Svizzera, 07 giugno 2024

Una madre si difende dall'accusa di aver ucciso la figlia di 8 anni

Una madre ha ucciso freddamente la sua figlia di otto anni perché non accettava più di doverla crescere da sola? È questa la domanda a cui dovrà rispondere il tribunale cantonale di Berna. La diretta interessata continua a proclamare la sua innocenza: “Non avrei mai potuto toccare mia figlia. La amavo", ha detto singhiozzando durante l'udienza. L'imputata, 32 anni, è sospettata di aver portato sua figlio il 1° febbraio 2022 in un bosco a Köniz (BE), situato a poche centinaia di metri dalla loro abitazione, per compiere il gesto disperato.

Il Ministero pubblico ha elencato 16 indizi che dovrebbero dimostrare la colpevolezza dell'imputata. Tra questi, il fatto che sono state rinvenute tracce del Dna della madre, sulla pietra che ha colpito mortalmente il cranio della bambina. Un testimone di 12 anni ha anche detto di aver visto la madre e la figlia due volte vicino alla scena del crimine poco prima della tragedia. Ma quale sarebbe il motivo di questo infanticidio? La bambina avrebbe costituito un ostacolo alla libertà della madre, secondo l'accusa, che chiede l'ergastolo.
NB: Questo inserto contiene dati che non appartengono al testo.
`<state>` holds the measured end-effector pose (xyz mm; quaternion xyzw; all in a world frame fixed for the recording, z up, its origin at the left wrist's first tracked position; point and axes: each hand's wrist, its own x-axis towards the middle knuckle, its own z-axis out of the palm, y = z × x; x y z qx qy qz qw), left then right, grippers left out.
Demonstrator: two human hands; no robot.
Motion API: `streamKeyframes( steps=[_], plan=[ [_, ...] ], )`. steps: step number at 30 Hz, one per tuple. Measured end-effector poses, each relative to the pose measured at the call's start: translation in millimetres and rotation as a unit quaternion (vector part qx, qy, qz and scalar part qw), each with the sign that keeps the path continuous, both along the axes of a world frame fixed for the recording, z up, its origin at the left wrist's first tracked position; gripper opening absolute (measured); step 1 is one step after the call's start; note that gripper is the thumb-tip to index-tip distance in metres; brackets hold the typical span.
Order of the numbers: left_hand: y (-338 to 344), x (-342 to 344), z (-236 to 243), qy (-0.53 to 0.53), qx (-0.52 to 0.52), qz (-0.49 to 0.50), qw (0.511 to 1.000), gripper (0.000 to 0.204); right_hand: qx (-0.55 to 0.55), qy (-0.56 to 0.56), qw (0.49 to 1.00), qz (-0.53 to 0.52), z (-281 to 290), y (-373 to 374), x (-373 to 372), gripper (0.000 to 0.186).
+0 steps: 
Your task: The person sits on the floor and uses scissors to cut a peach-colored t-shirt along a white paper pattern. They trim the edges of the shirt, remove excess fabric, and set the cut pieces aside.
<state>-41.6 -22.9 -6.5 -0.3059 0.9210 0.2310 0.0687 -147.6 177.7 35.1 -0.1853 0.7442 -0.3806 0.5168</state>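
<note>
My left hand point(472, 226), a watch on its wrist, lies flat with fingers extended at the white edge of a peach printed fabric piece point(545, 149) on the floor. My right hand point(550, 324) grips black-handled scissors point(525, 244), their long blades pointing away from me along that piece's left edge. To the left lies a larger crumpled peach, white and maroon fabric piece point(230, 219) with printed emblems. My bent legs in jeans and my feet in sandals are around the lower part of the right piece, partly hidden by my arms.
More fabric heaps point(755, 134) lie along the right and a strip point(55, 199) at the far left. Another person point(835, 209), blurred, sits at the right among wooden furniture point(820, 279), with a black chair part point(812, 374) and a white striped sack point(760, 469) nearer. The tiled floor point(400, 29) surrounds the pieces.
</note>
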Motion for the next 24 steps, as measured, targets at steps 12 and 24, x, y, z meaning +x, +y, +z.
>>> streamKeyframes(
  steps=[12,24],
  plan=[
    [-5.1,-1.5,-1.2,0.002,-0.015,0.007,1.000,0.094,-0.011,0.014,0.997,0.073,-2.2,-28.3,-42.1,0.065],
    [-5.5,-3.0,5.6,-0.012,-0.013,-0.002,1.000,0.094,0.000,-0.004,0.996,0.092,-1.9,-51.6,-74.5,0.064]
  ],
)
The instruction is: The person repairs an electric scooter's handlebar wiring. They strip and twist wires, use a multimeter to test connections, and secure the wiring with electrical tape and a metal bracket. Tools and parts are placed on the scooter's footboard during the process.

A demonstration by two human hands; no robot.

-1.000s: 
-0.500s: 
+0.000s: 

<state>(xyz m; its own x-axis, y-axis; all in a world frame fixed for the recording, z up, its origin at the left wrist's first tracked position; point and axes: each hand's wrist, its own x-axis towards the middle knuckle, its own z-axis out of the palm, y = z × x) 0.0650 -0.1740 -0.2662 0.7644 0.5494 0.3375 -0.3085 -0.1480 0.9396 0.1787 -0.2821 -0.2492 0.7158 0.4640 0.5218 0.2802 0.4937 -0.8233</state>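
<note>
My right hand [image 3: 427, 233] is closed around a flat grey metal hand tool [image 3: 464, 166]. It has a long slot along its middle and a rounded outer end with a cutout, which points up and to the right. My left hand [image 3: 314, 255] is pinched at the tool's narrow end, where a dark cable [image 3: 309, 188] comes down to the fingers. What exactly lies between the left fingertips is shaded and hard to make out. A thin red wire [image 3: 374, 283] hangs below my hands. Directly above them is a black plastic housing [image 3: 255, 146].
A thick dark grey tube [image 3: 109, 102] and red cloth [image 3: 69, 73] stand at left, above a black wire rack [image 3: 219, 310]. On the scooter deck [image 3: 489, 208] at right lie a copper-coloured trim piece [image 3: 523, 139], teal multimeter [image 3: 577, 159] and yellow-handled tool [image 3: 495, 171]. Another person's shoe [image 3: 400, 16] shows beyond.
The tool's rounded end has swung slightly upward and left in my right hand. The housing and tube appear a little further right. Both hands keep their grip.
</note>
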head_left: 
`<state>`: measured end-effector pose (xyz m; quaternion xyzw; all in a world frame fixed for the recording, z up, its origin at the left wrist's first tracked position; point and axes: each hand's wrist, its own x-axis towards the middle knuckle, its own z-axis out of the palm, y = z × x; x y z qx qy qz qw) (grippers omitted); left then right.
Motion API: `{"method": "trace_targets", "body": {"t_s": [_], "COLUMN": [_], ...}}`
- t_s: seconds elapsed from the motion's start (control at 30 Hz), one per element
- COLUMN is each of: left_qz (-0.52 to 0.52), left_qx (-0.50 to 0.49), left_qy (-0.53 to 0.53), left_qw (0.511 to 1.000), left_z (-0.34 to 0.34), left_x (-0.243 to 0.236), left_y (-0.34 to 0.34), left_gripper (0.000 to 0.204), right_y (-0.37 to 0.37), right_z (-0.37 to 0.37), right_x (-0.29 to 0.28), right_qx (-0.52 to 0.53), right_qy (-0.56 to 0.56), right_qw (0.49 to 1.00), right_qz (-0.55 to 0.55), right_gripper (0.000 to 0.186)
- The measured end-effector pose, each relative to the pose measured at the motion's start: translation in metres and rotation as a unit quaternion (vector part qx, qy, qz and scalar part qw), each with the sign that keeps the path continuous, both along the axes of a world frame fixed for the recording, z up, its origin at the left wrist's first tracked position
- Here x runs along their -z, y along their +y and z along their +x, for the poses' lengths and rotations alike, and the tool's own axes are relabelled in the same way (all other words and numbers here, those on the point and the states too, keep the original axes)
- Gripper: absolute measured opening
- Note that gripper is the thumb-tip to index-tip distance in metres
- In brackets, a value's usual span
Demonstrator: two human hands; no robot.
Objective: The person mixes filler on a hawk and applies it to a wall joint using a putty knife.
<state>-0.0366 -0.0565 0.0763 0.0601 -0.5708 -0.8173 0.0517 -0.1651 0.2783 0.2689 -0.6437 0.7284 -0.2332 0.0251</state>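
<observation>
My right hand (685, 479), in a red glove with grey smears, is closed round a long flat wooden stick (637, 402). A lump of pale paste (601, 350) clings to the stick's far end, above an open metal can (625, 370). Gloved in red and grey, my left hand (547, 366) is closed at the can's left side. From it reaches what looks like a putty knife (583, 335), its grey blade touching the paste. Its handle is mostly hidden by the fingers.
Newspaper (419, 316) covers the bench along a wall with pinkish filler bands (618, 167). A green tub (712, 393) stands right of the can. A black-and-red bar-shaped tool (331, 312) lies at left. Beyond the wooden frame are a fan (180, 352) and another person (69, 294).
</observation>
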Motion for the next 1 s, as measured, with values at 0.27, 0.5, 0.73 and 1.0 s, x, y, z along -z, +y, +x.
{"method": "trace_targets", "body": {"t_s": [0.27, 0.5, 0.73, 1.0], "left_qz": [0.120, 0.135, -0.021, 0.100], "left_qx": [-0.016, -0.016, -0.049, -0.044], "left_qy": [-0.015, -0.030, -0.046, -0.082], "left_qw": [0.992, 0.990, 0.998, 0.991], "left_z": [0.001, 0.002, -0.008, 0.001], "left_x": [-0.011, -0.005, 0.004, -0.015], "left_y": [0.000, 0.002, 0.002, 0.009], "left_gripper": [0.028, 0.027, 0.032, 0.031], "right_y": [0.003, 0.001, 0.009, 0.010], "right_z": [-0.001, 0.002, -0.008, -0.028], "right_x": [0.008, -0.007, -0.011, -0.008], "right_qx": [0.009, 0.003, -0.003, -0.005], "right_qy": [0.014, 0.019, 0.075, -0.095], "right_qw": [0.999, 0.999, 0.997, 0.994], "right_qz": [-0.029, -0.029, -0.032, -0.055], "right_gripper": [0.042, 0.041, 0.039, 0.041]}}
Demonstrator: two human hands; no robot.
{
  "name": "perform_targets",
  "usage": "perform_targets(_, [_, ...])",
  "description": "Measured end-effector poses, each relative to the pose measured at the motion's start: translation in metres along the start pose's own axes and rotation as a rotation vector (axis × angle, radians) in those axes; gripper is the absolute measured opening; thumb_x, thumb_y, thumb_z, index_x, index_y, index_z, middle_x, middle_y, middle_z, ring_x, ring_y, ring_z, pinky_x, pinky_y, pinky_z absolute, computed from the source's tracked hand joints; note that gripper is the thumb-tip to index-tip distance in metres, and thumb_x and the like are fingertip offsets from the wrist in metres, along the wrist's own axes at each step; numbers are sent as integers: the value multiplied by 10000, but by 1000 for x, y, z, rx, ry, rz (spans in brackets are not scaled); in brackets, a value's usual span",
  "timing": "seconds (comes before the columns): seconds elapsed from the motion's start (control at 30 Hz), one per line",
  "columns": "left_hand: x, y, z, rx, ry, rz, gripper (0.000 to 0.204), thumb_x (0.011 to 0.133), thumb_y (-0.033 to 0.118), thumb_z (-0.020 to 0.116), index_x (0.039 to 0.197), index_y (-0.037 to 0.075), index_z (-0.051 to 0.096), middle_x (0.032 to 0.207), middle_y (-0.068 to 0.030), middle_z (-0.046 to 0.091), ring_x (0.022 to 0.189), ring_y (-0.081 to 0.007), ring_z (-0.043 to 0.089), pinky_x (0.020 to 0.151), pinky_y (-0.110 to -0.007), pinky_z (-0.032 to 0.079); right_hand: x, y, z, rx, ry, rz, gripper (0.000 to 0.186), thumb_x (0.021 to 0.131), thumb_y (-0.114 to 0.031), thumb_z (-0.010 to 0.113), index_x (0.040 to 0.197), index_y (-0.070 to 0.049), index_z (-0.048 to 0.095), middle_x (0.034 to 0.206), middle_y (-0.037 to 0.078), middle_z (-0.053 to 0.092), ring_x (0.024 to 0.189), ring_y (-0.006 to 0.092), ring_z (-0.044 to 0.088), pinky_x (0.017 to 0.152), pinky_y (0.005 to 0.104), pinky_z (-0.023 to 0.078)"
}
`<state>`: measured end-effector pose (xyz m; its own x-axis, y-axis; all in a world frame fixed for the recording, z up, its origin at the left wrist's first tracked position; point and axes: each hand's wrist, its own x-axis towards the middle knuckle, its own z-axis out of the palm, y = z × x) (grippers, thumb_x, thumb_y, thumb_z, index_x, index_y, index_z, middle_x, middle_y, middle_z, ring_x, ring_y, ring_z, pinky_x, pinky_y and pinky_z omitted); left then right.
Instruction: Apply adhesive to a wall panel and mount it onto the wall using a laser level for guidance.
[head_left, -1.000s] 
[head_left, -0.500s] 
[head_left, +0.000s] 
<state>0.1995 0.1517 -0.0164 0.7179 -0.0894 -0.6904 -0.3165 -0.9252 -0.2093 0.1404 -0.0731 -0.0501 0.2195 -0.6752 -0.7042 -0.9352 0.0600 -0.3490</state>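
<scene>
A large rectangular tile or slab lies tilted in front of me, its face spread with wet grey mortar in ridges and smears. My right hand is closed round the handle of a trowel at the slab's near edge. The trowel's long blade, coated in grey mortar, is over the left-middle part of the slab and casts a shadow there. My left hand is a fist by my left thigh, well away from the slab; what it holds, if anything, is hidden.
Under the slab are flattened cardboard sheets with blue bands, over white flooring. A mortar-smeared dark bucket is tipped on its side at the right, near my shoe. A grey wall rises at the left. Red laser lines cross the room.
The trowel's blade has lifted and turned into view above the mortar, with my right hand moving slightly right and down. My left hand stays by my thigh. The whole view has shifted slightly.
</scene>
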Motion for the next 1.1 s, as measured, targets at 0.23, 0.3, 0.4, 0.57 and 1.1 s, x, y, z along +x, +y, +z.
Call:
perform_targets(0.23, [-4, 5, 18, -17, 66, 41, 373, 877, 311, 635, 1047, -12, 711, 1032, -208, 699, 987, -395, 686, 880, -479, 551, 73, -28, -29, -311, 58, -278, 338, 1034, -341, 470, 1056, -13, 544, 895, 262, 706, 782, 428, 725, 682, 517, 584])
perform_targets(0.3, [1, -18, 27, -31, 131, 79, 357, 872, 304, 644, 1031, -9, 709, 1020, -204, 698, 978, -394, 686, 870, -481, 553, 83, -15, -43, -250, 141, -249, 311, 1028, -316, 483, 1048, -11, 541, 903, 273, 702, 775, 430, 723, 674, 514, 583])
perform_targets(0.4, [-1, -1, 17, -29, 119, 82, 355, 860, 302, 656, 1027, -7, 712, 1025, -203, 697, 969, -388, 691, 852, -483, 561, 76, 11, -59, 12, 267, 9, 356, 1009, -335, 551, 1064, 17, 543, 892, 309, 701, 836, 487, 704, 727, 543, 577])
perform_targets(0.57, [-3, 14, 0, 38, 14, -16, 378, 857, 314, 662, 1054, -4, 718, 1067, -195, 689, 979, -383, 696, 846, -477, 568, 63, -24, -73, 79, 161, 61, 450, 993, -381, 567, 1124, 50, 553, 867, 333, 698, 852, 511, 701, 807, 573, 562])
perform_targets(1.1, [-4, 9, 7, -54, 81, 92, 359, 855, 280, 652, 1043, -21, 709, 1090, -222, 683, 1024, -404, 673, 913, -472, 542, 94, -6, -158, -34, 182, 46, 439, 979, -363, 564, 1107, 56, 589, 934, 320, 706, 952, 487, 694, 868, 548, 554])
La difesa ha tentato di smontare punto per punto le argomentazioni e le prove addotte e chiede l'assoluzione della donna. L'avvocato ha sottolineato le incongruenze e le inesattezze della testimonianza principale, ritenendo che il bambino di 12 anni, avendo “un bisogno di riconoscimento molto accentuato”, sarebbe stato prima influenzato dai media prima di raccontare la sua storia alla polizia.

Le indagini sarebbero inoltre state compromesse anche perché non sono state sufficientemente esplorate le tracce di un altro testimone che aveva visto un uomo nei pressi del bosco. Per quanto riguarda la pietra del delitto, sulla sospettata non sono stati rinvenuti schizzi di sangue, ha sottolineato l'avvocato. Era anche possibile che venisse ritrovato il DNA della madre. I fatti, infatti, si sono svolti in una piccola capanna fatta di rami che la madre e la bambina avevano realizzato diversi giorni prima della tragedia. L'imputata avrebbe quindi potuto benissimo aver toccato l'arma del delitto senza averla usata per compiere l'omicidio. La sentenza è attesa per il 13 giugno.